A formalised policy aims to control available content. The community guidelines establish appropriate and inappropriate content, acceptable behaviour, and the actions for violation of these guidelines. Inappropriate content may include images of violence, explicit sexual poses, or sites to purchase illegal drugs. Last week’s blog discussed how people are guided through images according to previous selections, thereby making image display highly personalised (Liu, 2015, p. 135). User selections are recorded as cookies to guide future image offerings (Pinterest, 2017). These strategies, combined with navigation tabs such as category lists, attempt to contain users within the designed space. All this should make it difficult, if not impossible, to access inappropriate content. However, only a few adventurous terms into the search bar and it was easy to see that all rules could be broken.

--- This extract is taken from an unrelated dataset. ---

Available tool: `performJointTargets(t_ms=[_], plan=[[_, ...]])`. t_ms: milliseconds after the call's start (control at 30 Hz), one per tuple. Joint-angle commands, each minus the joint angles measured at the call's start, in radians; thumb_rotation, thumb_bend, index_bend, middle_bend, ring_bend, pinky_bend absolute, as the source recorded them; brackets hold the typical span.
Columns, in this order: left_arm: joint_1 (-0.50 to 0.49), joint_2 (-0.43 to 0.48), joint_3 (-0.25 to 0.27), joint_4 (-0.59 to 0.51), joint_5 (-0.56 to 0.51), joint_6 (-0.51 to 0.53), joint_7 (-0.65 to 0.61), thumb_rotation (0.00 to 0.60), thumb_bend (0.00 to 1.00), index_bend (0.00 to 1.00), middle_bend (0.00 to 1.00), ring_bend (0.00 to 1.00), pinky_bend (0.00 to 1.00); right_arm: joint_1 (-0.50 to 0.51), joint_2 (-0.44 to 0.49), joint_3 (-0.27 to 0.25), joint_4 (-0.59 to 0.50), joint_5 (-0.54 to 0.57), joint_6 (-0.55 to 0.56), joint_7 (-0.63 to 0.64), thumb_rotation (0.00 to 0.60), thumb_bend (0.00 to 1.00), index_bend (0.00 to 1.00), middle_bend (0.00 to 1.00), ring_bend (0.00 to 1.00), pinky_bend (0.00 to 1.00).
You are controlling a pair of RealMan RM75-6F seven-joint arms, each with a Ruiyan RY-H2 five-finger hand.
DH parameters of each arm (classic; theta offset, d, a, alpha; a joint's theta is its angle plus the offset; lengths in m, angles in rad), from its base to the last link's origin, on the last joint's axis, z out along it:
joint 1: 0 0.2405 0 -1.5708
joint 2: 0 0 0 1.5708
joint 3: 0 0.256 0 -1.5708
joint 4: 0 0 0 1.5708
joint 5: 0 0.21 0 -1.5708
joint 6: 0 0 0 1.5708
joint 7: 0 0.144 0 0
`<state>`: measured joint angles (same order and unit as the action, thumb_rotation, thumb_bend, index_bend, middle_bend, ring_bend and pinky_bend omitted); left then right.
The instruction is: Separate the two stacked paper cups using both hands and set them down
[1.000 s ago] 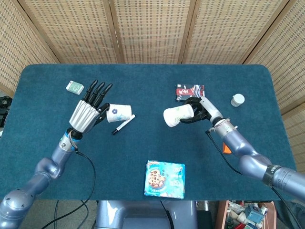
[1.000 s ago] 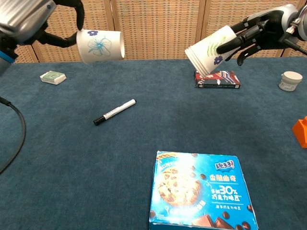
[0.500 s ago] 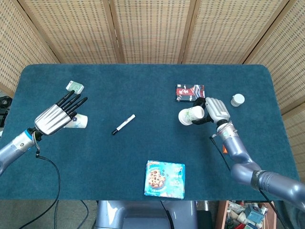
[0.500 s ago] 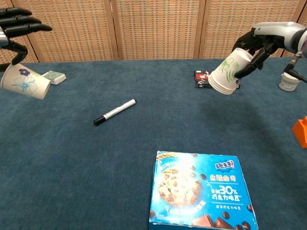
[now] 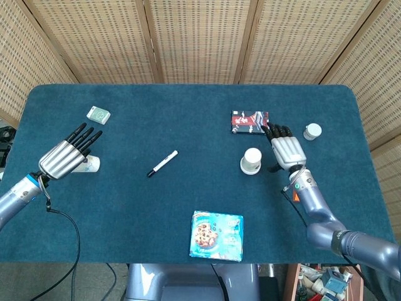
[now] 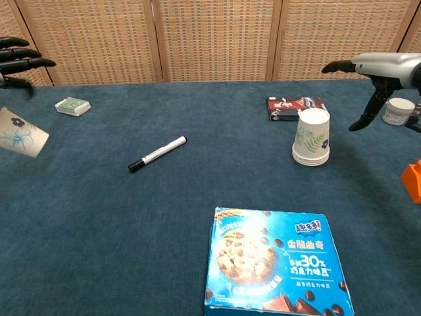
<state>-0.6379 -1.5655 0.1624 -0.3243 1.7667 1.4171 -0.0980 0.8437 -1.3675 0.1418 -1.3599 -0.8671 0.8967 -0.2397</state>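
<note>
Separation is looking finished: one cup (image 6: 310,137) is standing upside down beside the spread, empty right hand (image 5: 287,149), while the left hand (image 5: 65,154) is gripping the other cup (image 6: 20,132), tilted above the bench (image 5: 188,119).

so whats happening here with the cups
A two-armed robot is separating two stacked paper cups. The right hand has let go of the leaf-print cup, which stands upside down on the blue table near a dark packet. The left hand is over the flower-print cup, which is tilted near the table's left edge; whether it is gripped or resting on the table is unclear.
</note>
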Motion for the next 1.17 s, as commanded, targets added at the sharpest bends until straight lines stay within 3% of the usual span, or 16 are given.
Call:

Inappropriate content is available for several reasons. Community guidelines state, “Some types of content we delete, other stuff we just hide from public areas” (Pinterest, 2017). Many search terms encounter warning messages and are rejected. Finding an accepted term though, links you into that guided display, and image after image of inappropriate content appears. Further, much of the monitoring is dependent on user reporting with seemingly minimal prevention in the initial content adding stage. Users have also developed ways to have this content appear in general categories. One user has a page of pornographic images hidden on a legitimate business site that coordinates sales for clothing and accessory stores. Another uses an image of what appears to be a craft item to lead to sites for drug purchasing and how to grow the perfect 'pot'. Users seem easily able to thwart any strategy.
This exploration of space, place, strategies, and tactics has had an unfortunate outcome. My familiar ‘place’, usually filled with craft and fairy garden ideas, is now interspersed with such images as, ‘The Happy Marijuana’ site. It no longer feels like HOME. My place has turned back into a space. Be careful which ‘cookies’ you eat in your social network.
References
Lui, D. (2015). Public curation and private collection: the production of knowledge on pinterest.com. Critical Studies in Media Communication, 32(2), 128-142. doi:10.1080/15295036.2015.1023329
Pinterest. (2017). Community Guidelines. Retrieved from https://policy.pinterest.com/en/community-guidelines
Pinterest. (2017). Cookies. Retrieved from https://policy.pinterest.com/en/cookies
There’s no ‘place’ like home [Image]. (n.d.). Retrieved from https://cdn.meme.am/cache/instances/folder837/32783837.jpg
Tuan, Y-F. (1977). ‘Introduction’: In Space and Place: The Perspective of Experience. London, England: Edward Arnold Ltd.